Private Pensions

Plan Provisions Differ Between Large and Small Employers Gao ID: HRD-89-105BR September 26, 1989

Pursuant to a legislative requirement, GAO studied private pension plans, focusing on the: (1) differing pension plan options that employers chose within the limits of the law in 1985; and (2) effects of Tax Reform Act of 1986 rule changes on plans and participants.

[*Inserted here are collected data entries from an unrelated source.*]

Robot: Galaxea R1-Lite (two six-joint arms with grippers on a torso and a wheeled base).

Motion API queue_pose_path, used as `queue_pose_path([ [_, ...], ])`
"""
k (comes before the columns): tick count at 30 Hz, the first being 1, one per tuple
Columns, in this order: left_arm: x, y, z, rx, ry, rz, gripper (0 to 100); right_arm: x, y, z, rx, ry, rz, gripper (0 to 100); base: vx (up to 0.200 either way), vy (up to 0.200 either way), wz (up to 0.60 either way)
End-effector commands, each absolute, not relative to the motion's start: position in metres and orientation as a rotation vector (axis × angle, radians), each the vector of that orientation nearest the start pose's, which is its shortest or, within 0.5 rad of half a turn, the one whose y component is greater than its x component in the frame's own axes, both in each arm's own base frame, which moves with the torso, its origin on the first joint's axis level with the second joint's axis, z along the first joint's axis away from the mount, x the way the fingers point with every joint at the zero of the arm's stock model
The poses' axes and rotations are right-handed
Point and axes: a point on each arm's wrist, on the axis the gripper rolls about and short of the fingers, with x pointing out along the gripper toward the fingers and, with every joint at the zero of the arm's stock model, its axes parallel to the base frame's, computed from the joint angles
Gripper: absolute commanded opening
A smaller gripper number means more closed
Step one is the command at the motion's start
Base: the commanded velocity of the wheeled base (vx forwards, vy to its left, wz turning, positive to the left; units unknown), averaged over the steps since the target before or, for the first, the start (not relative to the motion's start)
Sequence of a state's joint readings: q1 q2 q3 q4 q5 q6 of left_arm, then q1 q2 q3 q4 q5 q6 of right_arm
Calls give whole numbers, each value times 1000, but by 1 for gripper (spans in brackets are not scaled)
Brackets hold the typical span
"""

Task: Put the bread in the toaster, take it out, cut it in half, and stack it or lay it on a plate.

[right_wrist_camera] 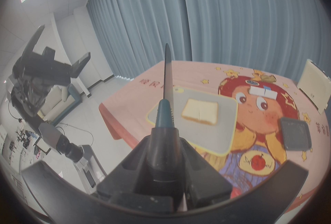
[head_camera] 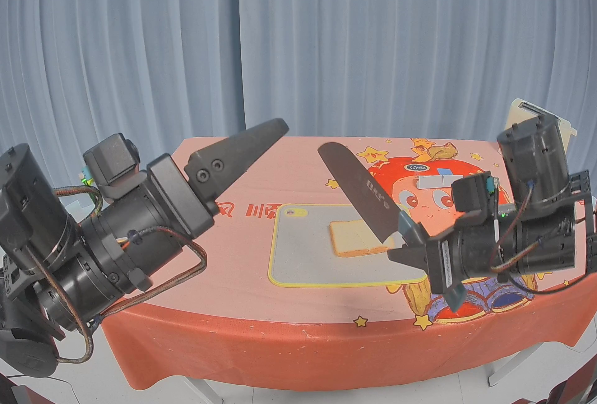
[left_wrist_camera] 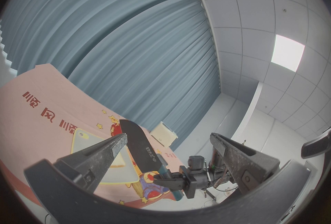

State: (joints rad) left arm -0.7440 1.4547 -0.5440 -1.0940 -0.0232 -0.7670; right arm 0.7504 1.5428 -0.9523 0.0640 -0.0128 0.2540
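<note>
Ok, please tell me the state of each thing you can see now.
bread: flat on the cutting board, cut line down its middle, halves touching.
knife: held in the right gripper, raised above the board.
left gripper: open, empty.
plate: flat, empty.
toaster: upright.

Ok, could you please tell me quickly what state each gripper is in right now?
Left gripper: open, holding nothing.
Right gripper: shut on the knife.

Black cylindrical arms (head_camera: 118, 237) trail braided brown cables (head_camera: 203, 262); the left tool (left_wrist_camera: 169, 138) has tapered, screw-fastened fingers (head_camera: 239, 150).
</note>
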Motion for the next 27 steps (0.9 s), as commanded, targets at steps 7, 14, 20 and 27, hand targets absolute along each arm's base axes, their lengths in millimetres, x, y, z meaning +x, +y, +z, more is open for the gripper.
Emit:
queue_pose_path([
  [7, 189, -178, 252, -719, 208, -779, 100, 151, 135, 200, 16, 692, 602, 0, 0, 0, 0],
  [14, 206, -194, 259, -683, 286, -860, 100, 166, 144, 189, -20, 732, 569, 0, 0, 0, 0],
  [20, 217, -206, 245, -558, 340, -878, 100, 188, 162, 186, -32, 756, 560, 0, 0, 0, 0],
  [27, 245, -232, 228, -492, 353, -879, 100, 206, 173, 158, -84, 836, 503, 0, 0, 0, 0],
])
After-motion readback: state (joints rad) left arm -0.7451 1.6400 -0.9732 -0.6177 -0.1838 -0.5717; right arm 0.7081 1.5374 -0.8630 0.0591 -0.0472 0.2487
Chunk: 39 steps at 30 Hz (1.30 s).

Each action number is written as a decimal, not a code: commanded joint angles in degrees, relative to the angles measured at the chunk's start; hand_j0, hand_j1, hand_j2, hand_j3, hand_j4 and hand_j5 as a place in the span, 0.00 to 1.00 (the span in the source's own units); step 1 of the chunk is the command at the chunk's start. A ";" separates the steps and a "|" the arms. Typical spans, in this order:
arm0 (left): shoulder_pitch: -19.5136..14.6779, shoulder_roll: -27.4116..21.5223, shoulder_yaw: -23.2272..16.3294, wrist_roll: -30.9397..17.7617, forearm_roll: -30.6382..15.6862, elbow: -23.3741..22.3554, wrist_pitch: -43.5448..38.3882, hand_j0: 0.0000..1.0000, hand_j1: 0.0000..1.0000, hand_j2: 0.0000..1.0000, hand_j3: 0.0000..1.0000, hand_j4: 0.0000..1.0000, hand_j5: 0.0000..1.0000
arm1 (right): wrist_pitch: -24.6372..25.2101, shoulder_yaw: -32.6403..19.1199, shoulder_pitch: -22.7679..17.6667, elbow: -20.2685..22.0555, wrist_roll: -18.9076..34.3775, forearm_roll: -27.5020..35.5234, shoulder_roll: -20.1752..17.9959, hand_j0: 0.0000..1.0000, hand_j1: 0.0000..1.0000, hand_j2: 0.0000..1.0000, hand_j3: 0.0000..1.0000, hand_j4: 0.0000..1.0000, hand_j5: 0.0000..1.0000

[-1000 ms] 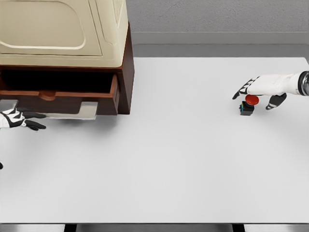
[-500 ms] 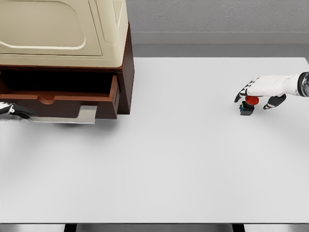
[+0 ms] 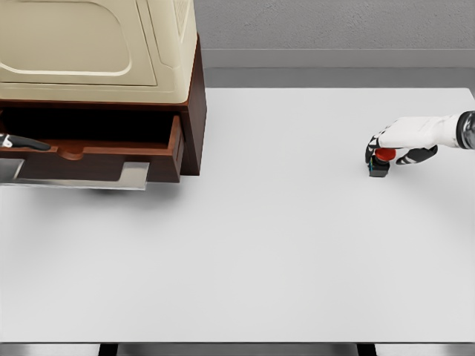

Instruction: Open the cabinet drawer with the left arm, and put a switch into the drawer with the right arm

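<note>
Two robot hands of mine show here. My right robot hand point(image 3: 386, 150) reaches in from the right edge, its dark-tipped fingers point(image 3: 417, 156) curled around the red cap of the switch point(image 3: 380, 164), clasping it from above. The switch stands on the white worktop point(image 3: 282, 237), well to the right of the cabinet point(image 3: 194, 111). Its long axis runs upright, the red button on top and the small dark body below it, base on the worktop. I can read no writing or brand on it; it is too small to tell.

My left robot hand point(image 3: 16, 141) only just shows at the picture's left edge, a dark finger lying over the top edge of the drawer point(image 3: 96, 152) front; I cannot tell how that hand is set. The drawer is pulled out from the cabinet's dark wooden lower part, beneath a cream-coloured upper body.
</note>
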<state>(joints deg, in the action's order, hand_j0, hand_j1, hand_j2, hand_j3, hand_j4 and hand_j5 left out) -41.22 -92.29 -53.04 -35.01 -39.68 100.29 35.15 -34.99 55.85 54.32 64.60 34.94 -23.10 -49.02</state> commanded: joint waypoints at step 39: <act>2.82 -3.25 -11.38 0.01 15.51 0.79 -0.15 1.00 1.00 1.00 1.00 1.00 1.00 | -0.01 -3.73 4.48 7.47 0.06 2.62 8.94 0.46 0.46 0.46 0.46 0.46 0.46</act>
<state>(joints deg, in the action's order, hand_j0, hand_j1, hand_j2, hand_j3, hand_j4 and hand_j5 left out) -38.33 -96.28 -64.38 -35.01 -26.30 101.09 35.13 -35.21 52.10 59.15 71.97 35.02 -20.86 -41.19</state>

GAO found that: (1) four out of five pension plans used some combination of age and service to determine worker eligibility for plan participation, with small businesses more likely to use a combination than large businesses; (2) under federal rules, a plan may exclude from participation any worker that is not at least 21 years old or does not have 1 year of service; (3) large employers' plans often allowed earlier participation and were more advantageous to participants; (4) about 43 percent of all plans allowed participation earlier than the legal limits; and (5) the act's change in participation requirements, which lowered the maximum service requirement for plans with immediate vesting from 3 to 2 years, would only affect a few plans. GAO also found that: (1) small employers' plans tended to vest participants sooner than larger employers' plans because of special rules that called for full vesting in less than 10 years; (2) 68 percent of the participants were in large employers' plans that fully vested participants with 10 years of service; (3) the act shortened the length of service participants needed to be fully vested from 2 to 7 years, rather than 2 to 15 years; (4) 42 percent of the plans used integrated benefit formulas that provided lower pension benefits as a percentage of preretirement earnings for lower-paid workers than for higher-paid workers; (5) the act eliminated the pure excess method of integration, which provided participants with income below a certain level with no benefits; (6) about two-thirds of the plans used age as the only criteria for retirement with full benefits; and (7) while federal rules allowed participants to retire with full benefits no later than 65 with 10 years of service, about 83 percent of the plans allowed normal retirement sooner than the legal limits.